> **Exercise brief**:
Would you retype the lines from the one that holds "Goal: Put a" to the final line of the entries below, both ends included and exactly as written, but without pictures?

> **Material shown**:
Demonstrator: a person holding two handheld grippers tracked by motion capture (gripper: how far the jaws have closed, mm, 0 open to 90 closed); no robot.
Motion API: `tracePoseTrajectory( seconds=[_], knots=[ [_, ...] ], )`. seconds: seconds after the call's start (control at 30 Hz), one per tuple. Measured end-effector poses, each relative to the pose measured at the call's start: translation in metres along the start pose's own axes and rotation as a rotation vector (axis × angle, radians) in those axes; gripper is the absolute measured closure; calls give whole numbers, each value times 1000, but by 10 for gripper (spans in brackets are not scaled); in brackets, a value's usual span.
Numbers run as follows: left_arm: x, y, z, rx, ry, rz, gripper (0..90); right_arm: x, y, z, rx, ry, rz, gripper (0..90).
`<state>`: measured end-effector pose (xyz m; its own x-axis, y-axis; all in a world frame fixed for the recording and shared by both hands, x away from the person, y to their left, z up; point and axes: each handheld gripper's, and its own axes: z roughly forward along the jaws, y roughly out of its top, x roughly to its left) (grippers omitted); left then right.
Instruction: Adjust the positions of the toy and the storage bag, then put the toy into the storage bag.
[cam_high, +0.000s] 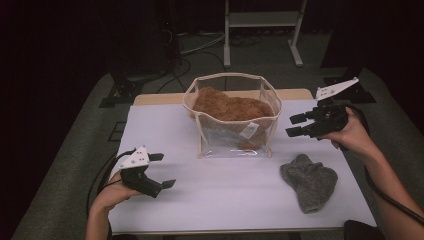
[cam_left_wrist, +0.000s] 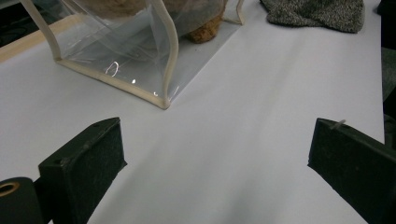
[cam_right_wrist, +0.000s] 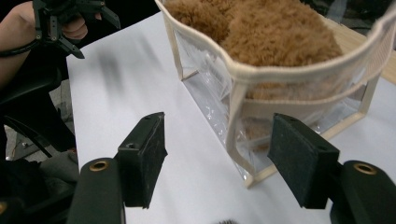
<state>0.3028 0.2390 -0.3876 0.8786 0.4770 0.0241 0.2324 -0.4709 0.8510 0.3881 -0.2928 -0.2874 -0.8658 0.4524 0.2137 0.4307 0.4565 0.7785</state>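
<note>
High view: the clear bag (cam_high: 232, 117) stands upright at the table's (cam_high: 165, 130) centre, toward twelve o'clock, mouth open, with a brown fleece (cam_high: 227, 106) stuffed inside and bulging to the rim. The right gripper (cam_high: 298, 125) hovers just beside the bag at its three o'clock, jaws spread wide and empty, pointing at the bag's side. The left gripper (cam_high: 162, 171) sits well apart at the bag's seven o'clock, jaws also wide, holding nothing. A grey sock (cam_high: 308, 181) lies flat at five o'clock from the bag, near the right forearm.

Left gripper view: the jaws stand far apart over bare table. The bag's corner (cam_left_wrist: 161, 100), with its cream piping, is at twelve o'clock; the plastic wall gleams and creases, so it looks thin, slick and floppy. The sock (cam_left_wrist: 317, 11) lies at one o'clock, knitted and limp.

Right gripper view: wide jaws frame the bag's near edge (cam_right_wrist: 236, 126). The cream-bound rim (cam_right_wrist: 289, 70) sags under the fleece (cam_right_wrist: 275, 32), which looks soft, light and springy. The left gripper (cam_right_wrist: 70, 21) shows at eleven o'clock.

Judging from this, nothing here is heavy or fragile. The bag's clear walls would likely slip and buckle under a pinch; the stitched rim or the piped vertical edge should give a firmer hold. The fleece will compress, so a deep bite into its bulk is safer than a nip at the surface. The sock should be pinched at a raised fold.
</note>
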Motion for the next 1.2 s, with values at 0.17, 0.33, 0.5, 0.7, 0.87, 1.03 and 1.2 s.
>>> tracePoseTrajectory(
  seconds=[0.17,0.33,0.5,0.7,0.87,1.03,1.2],
  knots=[
    [-1,-1,-1,-3,-3,-4,28,-3,-16,0,-14,9,28,350],
    [0,0,-2,-3,3,0,28,-4,-32,3,-10,14,49,347],
    [-1,1,-2,8,3,6,28,-6,-47,4,-13,18,77,342],
    [-1,3,0,9,1,13,28,-4,-68,5,-24,23,95,341],
    [-4,6,4,13,-6,24,29,-3,-88,8,-27,31,122,341],
    [-4,6,5,21,-10,28,28,0,-100,11,-26,37,137,339],
    [-4,9,6,14,-16,37,28,3,-106,10,-26,36,136,337]
  ],
)
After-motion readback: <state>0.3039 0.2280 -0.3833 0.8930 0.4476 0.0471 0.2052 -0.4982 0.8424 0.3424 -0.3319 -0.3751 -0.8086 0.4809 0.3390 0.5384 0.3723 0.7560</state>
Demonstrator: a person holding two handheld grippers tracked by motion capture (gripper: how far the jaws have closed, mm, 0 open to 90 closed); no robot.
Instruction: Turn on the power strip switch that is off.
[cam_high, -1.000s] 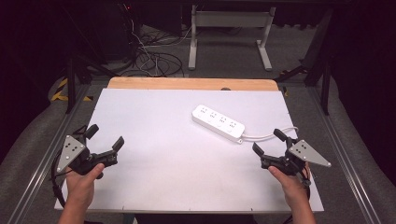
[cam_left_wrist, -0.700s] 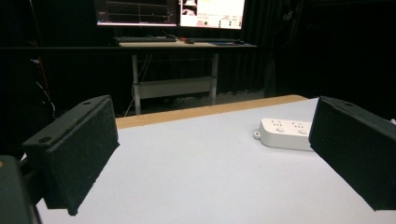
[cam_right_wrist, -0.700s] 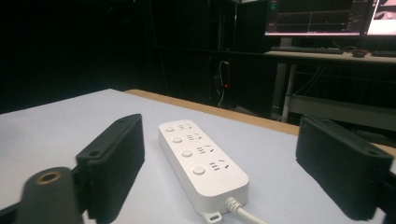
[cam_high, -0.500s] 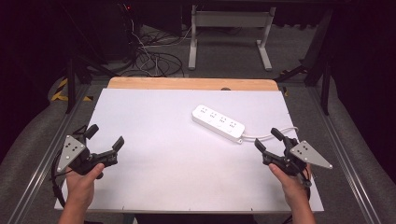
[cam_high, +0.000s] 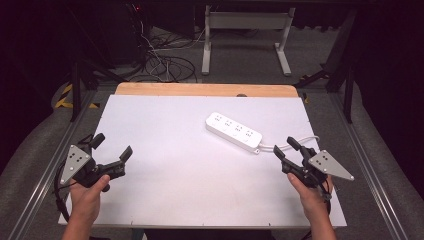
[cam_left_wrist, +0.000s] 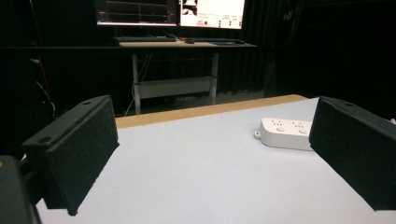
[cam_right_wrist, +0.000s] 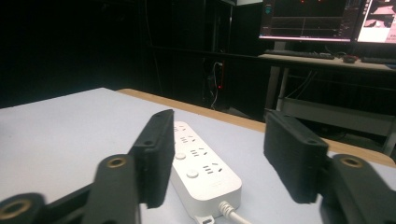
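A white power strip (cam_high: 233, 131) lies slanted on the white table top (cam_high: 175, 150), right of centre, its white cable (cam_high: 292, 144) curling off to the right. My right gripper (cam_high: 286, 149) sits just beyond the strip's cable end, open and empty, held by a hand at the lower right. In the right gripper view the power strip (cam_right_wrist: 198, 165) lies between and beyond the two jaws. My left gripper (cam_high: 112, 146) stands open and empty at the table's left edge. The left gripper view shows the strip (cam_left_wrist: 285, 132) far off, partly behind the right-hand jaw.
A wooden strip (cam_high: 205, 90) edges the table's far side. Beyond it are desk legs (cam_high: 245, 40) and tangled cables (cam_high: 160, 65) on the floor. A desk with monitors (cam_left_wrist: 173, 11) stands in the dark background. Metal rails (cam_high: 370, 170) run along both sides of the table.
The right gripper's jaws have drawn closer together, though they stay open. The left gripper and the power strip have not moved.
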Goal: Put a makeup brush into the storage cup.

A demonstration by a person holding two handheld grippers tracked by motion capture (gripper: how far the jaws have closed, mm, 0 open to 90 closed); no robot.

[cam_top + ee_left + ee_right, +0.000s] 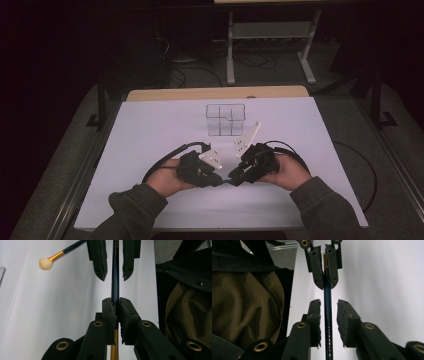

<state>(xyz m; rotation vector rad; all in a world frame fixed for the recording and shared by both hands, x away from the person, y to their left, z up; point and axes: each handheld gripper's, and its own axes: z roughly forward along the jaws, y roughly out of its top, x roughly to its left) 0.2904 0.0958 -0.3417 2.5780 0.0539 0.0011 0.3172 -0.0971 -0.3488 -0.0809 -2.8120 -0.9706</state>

> **Completed task**:
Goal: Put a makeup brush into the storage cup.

A demonstration by a person holding two handheld grippers tracked by motion capture (gripper: how far the jaws have closed, mm, 0 open to 90 closed); no robot.

[cam_top + ee_left + ee_right, +0.000s] 

<state>(xyz m; rotation vector rad; all in a world frame fixed for the recording and shared by both hands, x away from the person, y to their left, z up; point and axes: each handheld gripper's, and its own axes: z roughly forward along the jaws, y roughly out of its top, x roughly to its left) 0.2904 0.0958 -0.3417 2.5780 0.0539 0.0011 0.3172 -0.0971 -0.3488 -0.0809 -2.8120 -0.9706</state>

The exercise has no further content.